WORK TO COMPLETE
Please keep the images out and set down the data exactly as given.

SOURCE DATA
○ ○ ○ ○
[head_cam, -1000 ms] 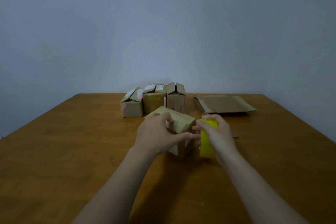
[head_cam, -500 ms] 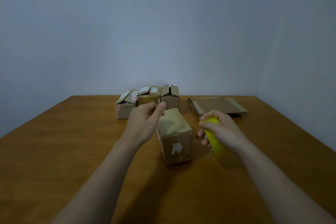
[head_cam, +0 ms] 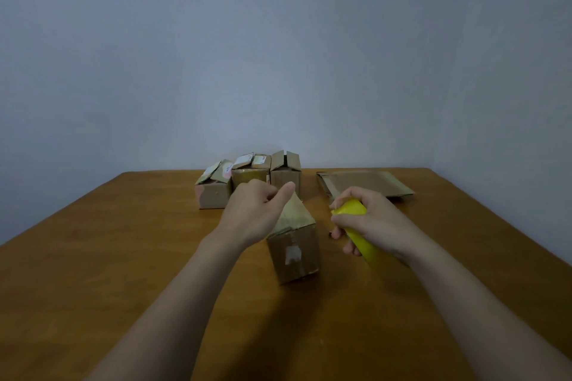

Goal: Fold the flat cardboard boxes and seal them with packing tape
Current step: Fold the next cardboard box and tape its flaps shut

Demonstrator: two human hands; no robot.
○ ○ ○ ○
SOLUTION TO THIS PROBLEM
[head_cam, -1000 ms] 
[head_cam, -500 ms] 
[head_cam, +0 ms] 

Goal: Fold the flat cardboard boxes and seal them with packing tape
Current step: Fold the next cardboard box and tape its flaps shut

Demonstrator: two human hands; no robot.

The output contains the complete answer to the exercise.